**Your assignment**
Could you filter the records below and return each line that holds "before"?

**Raw data**
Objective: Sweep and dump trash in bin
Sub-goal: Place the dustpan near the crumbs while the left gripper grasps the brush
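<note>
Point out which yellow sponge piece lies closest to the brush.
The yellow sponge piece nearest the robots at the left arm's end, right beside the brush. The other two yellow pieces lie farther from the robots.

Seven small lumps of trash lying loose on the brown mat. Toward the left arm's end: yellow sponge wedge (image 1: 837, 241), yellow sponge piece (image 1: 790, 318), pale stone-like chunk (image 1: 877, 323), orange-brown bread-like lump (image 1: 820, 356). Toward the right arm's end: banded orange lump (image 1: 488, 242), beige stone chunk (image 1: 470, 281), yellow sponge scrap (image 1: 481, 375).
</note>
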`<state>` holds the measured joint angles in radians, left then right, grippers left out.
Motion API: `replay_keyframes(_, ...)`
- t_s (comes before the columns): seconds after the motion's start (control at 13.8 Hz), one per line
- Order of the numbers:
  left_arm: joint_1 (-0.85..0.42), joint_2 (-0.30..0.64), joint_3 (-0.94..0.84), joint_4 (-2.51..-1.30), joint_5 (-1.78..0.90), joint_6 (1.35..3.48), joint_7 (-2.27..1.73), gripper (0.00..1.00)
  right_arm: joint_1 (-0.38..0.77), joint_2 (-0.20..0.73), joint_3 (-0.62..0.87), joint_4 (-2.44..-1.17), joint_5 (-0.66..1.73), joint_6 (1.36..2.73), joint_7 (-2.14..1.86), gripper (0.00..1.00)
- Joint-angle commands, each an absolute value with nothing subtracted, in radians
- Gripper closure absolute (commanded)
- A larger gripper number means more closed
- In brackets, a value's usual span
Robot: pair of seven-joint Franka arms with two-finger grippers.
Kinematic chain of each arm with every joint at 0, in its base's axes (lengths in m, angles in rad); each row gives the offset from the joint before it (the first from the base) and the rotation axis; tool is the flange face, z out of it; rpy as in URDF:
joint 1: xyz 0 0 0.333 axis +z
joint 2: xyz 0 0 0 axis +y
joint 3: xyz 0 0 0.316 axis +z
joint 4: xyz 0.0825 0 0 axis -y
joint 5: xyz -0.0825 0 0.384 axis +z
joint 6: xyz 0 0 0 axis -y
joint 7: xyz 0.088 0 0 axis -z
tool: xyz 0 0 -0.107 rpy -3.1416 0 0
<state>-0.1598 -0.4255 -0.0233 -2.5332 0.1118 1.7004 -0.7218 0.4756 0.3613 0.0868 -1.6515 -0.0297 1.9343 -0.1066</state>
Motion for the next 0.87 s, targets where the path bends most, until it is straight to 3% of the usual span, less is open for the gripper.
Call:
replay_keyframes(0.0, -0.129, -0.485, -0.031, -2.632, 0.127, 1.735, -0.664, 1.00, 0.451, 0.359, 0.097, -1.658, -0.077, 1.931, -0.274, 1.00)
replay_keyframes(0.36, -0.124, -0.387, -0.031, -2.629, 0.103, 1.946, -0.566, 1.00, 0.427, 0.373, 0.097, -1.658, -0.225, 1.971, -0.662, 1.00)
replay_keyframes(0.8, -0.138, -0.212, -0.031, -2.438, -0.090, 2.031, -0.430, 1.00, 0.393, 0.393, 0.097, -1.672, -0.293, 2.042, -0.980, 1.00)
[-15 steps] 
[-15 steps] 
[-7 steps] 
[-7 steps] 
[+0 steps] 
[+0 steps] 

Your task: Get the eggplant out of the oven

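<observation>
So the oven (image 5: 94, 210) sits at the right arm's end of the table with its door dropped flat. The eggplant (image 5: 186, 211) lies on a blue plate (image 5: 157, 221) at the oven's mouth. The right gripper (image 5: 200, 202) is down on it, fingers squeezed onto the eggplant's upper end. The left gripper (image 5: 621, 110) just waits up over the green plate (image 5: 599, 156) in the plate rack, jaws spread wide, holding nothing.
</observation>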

**Reply**
- t_s (comes before the columns): seconds after the motion's start (control at 13.8 Hz), one per line
Kinematic chain of each arm with every joint at 0, in its base's axes (lengths in m, angles in rad); each row gives the offset from the joint before it (the first from the base) and the rotation axis; tool is the flange face, z out of it; rpy as in URDF:

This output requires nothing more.